Ryoma

揺れるときのRyomaのレビュー・感想・評価

揺れるとき(2021年製作の映画)
4.0
幼さが残る見た目とは裏腹に、大人びたどこか達観したような眼差しや考え方を持った少年ジョニー。幼い妹の面倒も見て愚痴も言わずしっかり者の彼だが…それは、両親が家庭を顧みず親としての役目を果たせてないから余計になのかも。反面教師的な。
現代の喫緊な社会問題の一つであり、連日ニュース等での報道が後を絶たないネグレクトや児童虐待。犯罪学や犯罪を犯す者の行動心理についてはよく知らないが、代々親など周りの人から受けた経験のある者が次の世代に受け継いでしまっている節は大きいのだと思う。
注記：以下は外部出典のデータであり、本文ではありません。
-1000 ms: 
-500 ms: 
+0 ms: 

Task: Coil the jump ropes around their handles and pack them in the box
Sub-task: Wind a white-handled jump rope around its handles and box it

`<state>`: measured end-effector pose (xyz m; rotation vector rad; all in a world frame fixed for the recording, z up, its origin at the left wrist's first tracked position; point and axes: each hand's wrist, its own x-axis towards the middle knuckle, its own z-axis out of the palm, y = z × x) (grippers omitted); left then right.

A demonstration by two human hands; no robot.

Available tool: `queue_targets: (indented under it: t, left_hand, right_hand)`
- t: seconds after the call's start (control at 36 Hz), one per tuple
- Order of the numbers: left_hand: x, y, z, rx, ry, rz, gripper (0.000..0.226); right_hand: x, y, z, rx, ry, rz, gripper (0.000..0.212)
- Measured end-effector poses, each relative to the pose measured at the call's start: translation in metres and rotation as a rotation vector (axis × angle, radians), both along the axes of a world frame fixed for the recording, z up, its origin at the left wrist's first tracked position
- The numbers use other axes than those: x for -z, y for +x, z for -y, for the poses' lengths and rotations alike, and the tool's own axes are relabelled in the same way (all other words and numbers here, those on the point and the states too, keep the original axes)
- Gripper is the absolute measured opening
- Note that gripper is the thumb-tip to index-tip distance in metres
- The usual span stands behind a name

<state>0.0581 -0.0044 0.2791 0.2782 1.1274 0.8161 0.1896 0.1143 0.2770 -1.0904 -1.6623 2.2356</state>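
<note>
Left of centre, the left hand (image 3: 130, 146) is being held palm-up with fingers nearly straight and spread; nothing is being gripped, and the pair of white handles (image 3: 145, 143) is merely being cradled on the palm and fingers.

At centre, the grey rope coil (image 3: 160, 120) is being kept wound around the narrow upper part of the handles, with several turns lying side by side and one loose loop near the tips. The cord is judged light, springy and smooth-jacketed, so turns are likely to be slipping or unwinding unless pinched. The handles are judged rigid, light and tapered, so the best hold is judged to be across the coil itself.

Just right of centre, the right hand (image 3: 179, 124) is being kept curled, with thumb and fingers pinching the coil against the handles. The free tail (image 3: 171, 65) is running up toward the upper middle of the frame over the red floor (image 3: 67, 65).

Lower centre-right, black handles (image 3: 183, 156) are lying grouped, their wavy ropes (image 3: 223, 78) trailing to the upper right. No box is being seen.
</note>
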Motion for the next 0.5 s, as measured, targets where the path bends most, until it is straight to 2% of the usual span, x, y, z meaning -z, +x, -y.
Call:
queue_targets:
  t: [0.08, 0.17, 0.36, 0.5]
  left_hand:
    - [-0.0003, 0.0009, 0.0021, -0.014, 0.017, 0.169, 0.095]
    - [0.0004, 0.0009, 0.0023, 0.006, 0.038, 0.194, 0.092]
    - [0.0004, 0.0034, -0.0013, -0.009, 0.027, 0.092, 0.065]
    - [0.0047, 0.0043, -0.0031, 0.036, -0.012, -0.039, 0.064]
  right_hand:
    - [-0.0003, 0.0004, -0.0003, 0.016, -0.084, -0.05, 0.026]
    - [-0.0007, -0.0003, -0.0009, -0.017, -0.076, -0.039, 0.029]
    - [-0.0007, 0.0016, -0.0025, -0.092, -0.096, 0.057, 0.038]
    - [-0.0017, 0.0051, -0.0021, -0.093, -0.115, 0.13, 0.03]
あと、その当事者が生きていく中での周りの環境やその周りの人が発する言葉遣いなど彼らが与える影響は良くも悪くも関係しているかもと。
純真無垢さ故に何ものにも変わってしまうほどに柔く脆い繊細な心を持った少年の姿が見てて痛々しくもあり苦しくもあった。その子どもの性質を踏まえると、人格が形成されつつある幼少期は人生を左右する可能性もある本当に大切な時期であるのかもと感じた。
ひとりの少年が様々な側面で成長する様が、ネグレクトや貧困などの社会問題を交えて描かれた本作に触れて気づいたこと…子どもの成長の早さには驚かされるばかりで、親が気づかないところで瞬く間に色んなことを吸収して成長していくんだなと。そして、大人が気づかないように、子どもながらに気を遣ってもいるんだなと大いに感じた。社会的課題は絶えることはないかもしれないけれども、こういう作品に少しでも多くの人が触れたり、実際に起きている事実を映像等のメディアで発信したりしていくことで世間の人々の考え方も少しずつ変わっていくのかもしれないなと感じた。